WASP-107b is a “fluffy” planet located 211 light years away. It orbits its host star (a K-type star, larger and cooler than our own sun) in just 5.7 days. While it has a mass similar to our resident ice giant Neptune, it’s much, much larger—approximately the size of Jupiter. That’s why scientists describe WASP-107b as “fluffy.” It’s also been referred to as a “cotton candy” planet and a “super puff.”
It sounds silly, but there are advantages to a planet being fluffy. It enables scientists to peer much deeper into the atmosphere than we can for a large, much more massive planet like Jupiter. For the first time, scientists were able to analyze the clouds of an exoplanet and discovered something surprising: high-altitude clouds were composed of tiny silicate particles, better known as the primary ingredient of sand.
Scientists accomplished this thanks to MIRI, or the Mid-Infrared Instrument, on the James Webb Space Telescope (JWST). In addition to the silicate clouds, they identified water vapor and sulfur dioxide in the atmosphere.
Why are there sand clouds in WASP-107b’s upper atmosphere?
At around 1,000 degrees C, silicate particles form clouds within an atmosphere—or so scientists thought. But they were baffled by the presence of these silicate clouds in the upper atmosphere of WASP-107b, because the temperature is only about 500 degrees C. As a result, these clouds should have formed lower in the atmosphere where it’s warmer. The question is, then, how do these silicate clouds form?
The answer may be that WASP-107b has a mechanism similar to Earth’s water vapor. On our own planet, water is constantly cycling through the atmosphere. Clouds form, are affected by wind, and then precipitation falls back to the Earth as rain or snow. The water then evaporates, travels back into the atmosphere, and condenses as clouds.
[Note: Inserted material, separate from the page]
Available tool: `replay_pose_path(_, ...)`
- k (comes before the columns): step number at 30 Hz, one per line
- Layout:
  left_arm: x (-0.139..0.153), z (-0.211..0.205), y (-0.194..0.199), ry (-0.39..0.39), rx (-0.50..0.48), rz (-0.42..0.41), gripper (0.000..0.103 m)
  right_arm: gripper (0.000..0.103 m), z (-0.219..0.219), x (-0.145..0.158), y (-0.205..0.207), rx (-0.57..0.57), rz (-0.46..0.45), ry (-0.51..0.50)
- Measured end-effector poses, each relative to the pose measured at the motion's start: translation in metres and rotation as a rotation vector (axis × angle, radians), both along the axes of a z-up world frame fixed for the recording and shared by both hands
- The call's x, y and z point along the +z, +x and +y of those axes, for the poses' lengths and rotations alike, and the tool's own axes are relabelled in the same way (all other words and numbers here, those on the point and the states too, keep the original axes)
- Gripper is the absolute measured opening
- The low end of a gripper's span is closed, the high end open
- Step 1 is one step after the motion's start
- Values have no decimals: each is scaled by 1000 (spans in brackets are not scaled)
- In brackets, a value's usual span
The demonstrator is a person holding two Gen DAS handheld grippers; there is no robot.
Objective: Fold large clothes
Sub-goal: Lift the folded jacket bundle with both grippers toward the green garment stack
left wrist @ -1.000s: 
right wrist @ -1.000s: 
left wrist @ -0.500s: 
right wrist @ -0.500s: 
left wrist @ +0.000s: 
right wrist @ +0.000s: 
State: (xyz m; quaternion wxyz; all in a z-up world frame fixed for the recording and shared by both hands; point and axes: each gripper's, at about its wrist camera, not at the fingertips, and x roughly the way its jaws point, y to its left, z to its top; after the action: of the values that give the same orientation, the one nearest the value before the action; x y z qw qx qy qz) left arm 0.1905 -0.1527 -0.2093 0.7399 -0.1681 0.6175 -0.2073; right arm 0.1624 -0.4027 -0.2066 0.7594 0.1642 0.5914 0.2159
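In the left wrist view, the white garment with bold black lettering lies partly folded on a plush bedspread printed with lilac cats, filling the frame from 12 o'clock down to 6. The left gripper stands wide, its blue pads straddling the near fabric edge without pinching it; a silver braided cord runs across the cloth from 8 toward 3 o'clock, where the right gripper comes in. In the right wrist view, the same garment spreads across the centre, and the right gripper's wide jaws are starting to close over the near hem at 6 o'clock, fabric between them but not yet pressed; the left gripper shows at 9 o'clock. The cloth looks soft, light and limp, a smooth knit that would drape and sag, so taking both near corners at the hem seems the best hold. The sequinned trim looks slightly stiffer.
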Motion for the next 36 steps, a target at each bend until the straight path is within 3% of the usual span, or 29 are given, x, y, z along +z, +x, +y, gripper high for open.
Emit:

Scientists think that a similar cycle may be occurring on WASP-107b, but with these silicate particles—a kind of sand vapor, instead of water vapor. The small particles must evaporate within a very hot lower atmosphere, and then travel back up through some sort of vertical updraft mechanism. They then condense into these silicate clouds, and then travel back into the lower atmosphere as some sort of sand-rain.